Problem statement
The answer is to be an exact copy of the lines below running from the line with "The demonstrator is" down to the line with "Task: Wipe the", both ends included, and nothing more.

(Entries taken from a collection)
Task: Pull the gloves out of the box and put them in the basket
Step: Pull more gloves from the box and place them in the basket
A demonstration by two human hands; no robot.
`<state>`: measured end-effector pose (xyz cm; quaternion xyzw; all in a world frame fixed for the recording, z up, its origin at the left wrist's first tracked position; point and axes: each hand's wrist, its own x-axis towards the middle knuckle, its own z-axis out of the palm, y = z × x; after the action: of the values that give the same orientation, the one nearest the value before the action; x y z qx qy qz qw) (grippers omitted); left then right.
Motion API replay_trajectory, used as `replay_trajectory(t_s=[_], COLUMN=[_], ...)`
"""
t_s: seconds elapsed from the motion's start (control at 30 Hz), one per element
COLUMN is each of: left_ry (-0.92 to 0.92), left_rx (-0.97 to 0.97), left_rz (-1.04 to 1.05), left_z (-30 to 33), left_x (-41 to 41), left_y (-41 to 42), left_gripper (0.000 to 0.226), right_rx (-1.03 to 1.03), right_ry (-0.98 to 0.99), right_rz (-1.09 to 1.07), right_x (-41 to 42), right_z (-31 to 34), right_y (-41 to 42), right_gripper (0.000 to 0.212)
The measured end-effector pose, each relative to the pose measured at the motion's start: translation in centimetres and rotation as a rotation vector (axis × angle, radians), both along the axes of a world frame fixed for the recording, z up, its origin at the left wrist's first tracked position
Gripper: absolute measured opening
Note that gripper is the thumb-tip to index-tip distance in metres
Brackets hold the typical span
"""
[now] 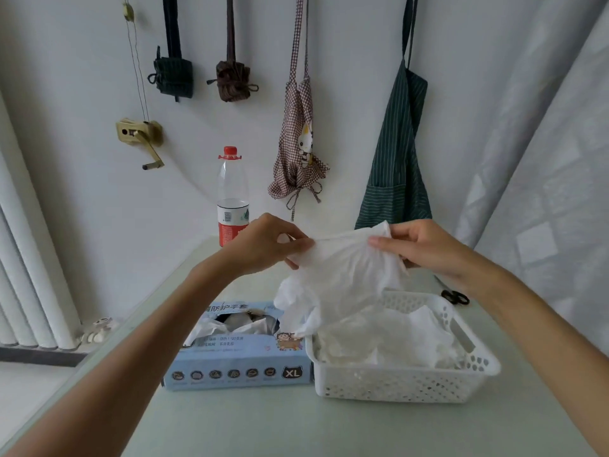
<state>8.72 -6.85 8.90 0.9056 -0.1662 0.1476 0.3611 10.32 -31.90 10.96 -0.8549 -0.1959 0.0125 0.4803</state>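
Both hands are up over the desk [230, 423], left hand [267, 244] and right hand [425, 247] each pinching the top edge of a white glove [342, 278], stretched between them above the basket [395, 380]. Its tail hangs near the box [237, 364] (more gloves show inside). Carry step, I'd say; next, lower and let go.
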Motion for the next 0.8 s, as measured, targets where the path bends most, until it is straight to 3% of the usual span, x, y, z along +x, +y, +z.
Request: replay_trajectory(t_s=[0.2, 0.37, 0.43, 0.57, 0.67, 0.8], left_ry=[0.133, 0.199, 0.190, 0.162, 0.140, 0.241], left_rx=[-0.238, -0.356, -0.382, -0.414, -0.437, -0.510], left_rz=[-0.074, -0.116, -0.148, -0.155, -0.156, -0.185], left_z=[-1.1, -2.9, -3.2, -3.1, -2.7, -1.8], left_x=[0.7, 1.1, 1.1, 1.6, 1.3, 1.0], left_y=[-3.2, -5.5, -6.3, -6.5, -5.8, -5.1], left_gripper=[0.034, 0.067, 0.059, 0.016, 0.022, 0.024], right_rx=[0.146, -0.068, -0.137, -0.246, -0.271, -0.061], right_ry=[-0.286, -0.698, -0.769, -0.835, -0.812, -0.624], right_rz=[-0.106, -0.234, -0.255, -0.314, -0.405, -0.341], right_x=[1.4, 1.5, 1.7, 1.2, 0.9, 1.3], right_z=[0.9, 1.3, 1.4, 1.6, 2.1, 2.3], right_y=[-1.3, -0.8, -0.9, -1.3, -2.3, -3.6], right_gripper=[0.039, 0.032, 0.028, 0.030, 0.030, 0.026])
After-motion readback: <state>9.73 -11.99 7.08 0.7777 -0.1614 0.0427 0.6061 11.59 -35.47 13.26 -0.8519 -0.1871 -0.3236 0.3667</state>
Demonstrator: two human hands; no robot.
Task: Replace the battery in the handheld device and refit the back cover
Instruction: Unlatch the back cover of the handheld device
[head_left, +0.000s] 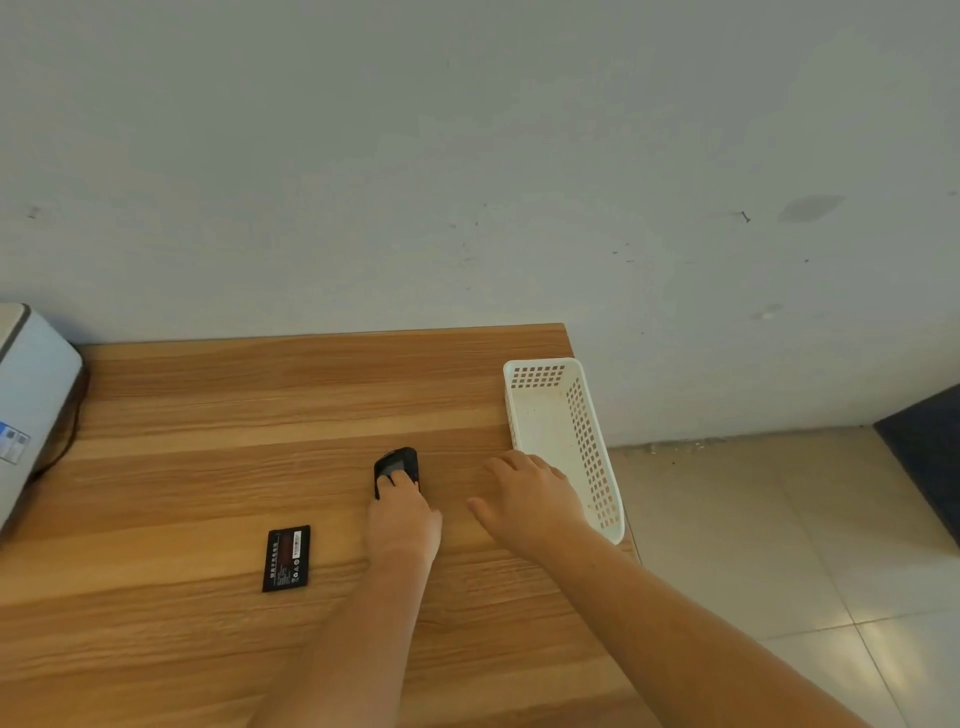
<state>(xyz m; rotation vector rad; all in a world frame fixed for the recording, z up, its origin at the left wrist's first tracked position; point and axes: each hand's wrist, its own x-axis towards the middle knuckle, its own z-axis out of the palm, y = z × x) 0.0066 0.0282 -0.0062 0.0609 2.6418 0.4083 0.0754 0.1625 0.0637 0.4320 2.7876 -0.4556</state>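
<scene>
A small black handheld device (399, 461) lies on the wooden table (208, 415) near its middle. My left hand (402, 514) covers the device's near end, with fingers wrapped around its sides. A flat black battery (287, 558) with a printed label lies on the table to the left, apart from both hands. My right hand (530, 493) rests flat on the table to the right of the device, fingers spread, holding nothing. No separate back cover shows.
A white perforated plastic basket (597, 452) stands at the table's right edge, just beyond my right hand. A grey-white machine (28, 395) with a cable sits at the far left. A wall rises behind the table; tiled floor lies to the right.
</scene>
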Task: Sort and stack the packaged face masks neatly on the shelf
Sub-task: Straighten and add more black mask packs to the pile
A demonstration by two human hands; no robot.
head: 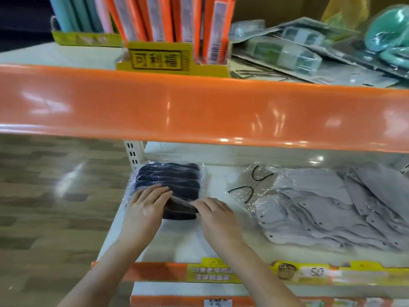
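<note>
A stack of black face masks in clear plastic packs [172, 180] lies at the left end of the white lower shelf [183, 242]. My left hand [145, 209] rests flat on the front of that stack, fingers straight. My right hand [215, 218] pinches the edge of the top black pack at its front right corner. To the right, several grey face masks in clear packs [327, 209] lie fanned out and overlapping, with black ear loops [250, 185] showing at their left.
An orange shelf edge [199, 109] overhangs just above the hands. The upper shelf holds orange and teal upright packs in a yellow display box [159, 60] and loose grey and green packaged items [309, 49]. Price labels [287, 273] line the lower shelf front. Wood floor lies left.
</note>
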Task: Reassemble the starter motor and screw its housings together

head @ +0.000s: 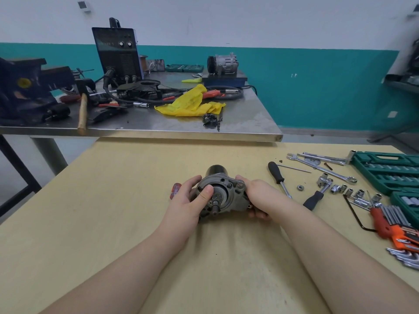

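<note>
Both hands clamped on starter motor at mid table: left hand grip on nose housing, right hand grip on flange. Housings look mated; bolting seems left. Black screwdriver, sockets beyond
</note>
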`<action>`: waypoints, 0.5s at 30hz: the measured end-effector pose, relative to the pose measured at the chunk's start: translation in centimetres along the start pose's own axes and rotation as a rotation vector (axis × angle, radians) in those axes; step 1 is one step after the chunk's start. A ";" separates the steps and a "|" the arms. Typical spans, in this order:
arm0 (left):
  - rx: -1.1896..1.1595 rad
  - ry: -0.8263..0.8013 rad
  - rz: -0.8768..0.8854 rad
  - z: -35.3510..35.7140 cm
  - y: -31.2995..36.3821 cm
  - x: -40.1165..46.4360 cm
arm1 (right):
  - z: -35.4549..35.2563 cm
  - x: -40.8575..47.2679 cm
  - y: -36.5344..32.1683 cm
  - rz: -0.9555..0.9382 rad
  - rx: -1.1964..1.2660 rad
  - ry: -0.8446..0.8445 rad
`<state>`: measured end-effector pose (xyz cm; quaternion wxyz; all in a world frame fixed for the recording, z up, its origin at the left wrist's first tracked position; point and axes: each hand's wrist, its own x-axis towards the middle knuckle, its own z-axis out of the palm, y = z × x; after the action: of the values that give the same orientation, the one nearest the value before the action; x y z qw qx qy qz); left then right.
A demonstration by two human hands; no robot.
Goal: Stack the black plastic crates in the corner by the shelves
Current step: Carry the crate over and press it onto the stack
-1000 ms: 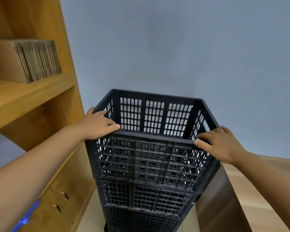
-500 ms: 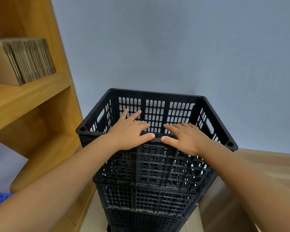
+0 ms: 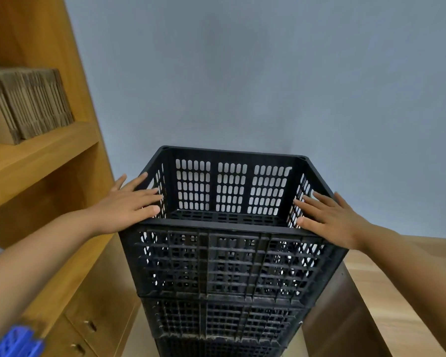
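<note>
top crate (image 3: 224,258) sits between left hand (image 3: 129,204) and right hand (image 3: 327,220).

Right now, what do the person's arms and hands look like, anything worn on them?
Both forearms are bare up to the frame edge: no sleeves show. The left hand and right hand have no gloves, rings, watch or bands visible. Fingernails look short and unpainted.

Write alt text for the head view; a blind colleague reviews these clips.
Two bare hands, left hand and right hand, rest flat on the side rims of the top black crate of a stack, beside wooden shelves holding flattened cardboard.
</note>
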<state>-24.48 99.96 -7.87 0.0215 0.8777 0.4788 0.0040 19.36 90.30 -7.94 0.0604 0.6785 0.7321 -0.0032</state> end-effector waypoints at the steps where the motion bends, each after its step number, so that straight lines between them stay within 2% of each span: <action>1: -0.027 -0.001 0.012 0.1 -0.4 0.2 | -0.1 0.1 0.1 -0.005 0.009 -0.006; 5: -0.142 -0.020 -0.051 0.1 -2.4 3.3 | -1.5 2.5 1.3 0.009 0.024 0.024; 10: -0.100 0.013 -0.117 -0.5 -3.7 9.8 | -2.4 7.3 3.4 0.093 -0.084 0.032; 15: -0.004 0.068 -0.070 -1.0 -4.9 14.1 | -1.9 10.2 4.5 0.176 0.004 0.024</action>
<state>-21.02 114.48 -7.28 0.0072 0.8598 0.5095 0.0339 22.95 100.95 -6.61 0.0502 0.7402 0.6705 0.0088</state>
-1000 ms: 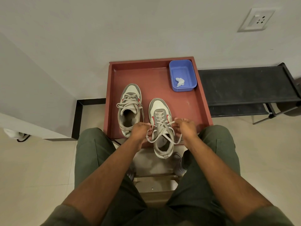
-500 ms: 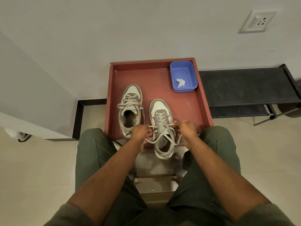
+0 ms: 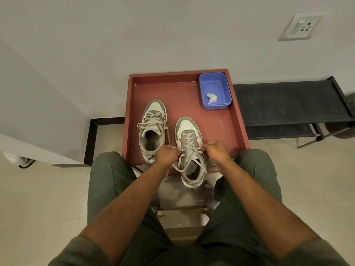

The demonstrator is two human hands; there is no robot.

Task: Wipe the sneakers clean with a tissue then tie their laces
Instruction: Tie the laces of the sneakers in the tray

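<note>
Two grey and white sneakers stand on a red tray (image 3: pixel 221 121). The left sneaker (image 3: pixel 153 129) has loose laces lying over its tongue. The right sneaker (image 3: pixel 190 150) sits nearer me, its heel hanging over the tray's front edge. My left hand (image 3: pixel 168 153) pinches one lace end at the shoe's left side. My right hand (image 3: pixel 217 150) pinches the other lace end at its right side. The laces (image 3: pixel 189 160) cross over the shoe's opening between my hands. A crumpled white tissue (image 3: pixel 211 97) lies in a blue tub (image 3: pixel 227 89) at the tray's back right corner.
A black shoe rack (image 3: pixel 288 100) stands right of the tray against the wall. A white cabinet (image 3: pixel 38 112) with a black base is at the left. My knees in green trousers flank a wooden stool (image 3: pixel 182 221) below the tray. A wall socket (image 3: pixel 300 26) is at the upper right.
My hands have stayed at the right sneaker's sides and drawn the lace ends slightly outward. The view has shifted down a little.
</note>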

Response area
The demonstrator is two human hands; there is no robot.

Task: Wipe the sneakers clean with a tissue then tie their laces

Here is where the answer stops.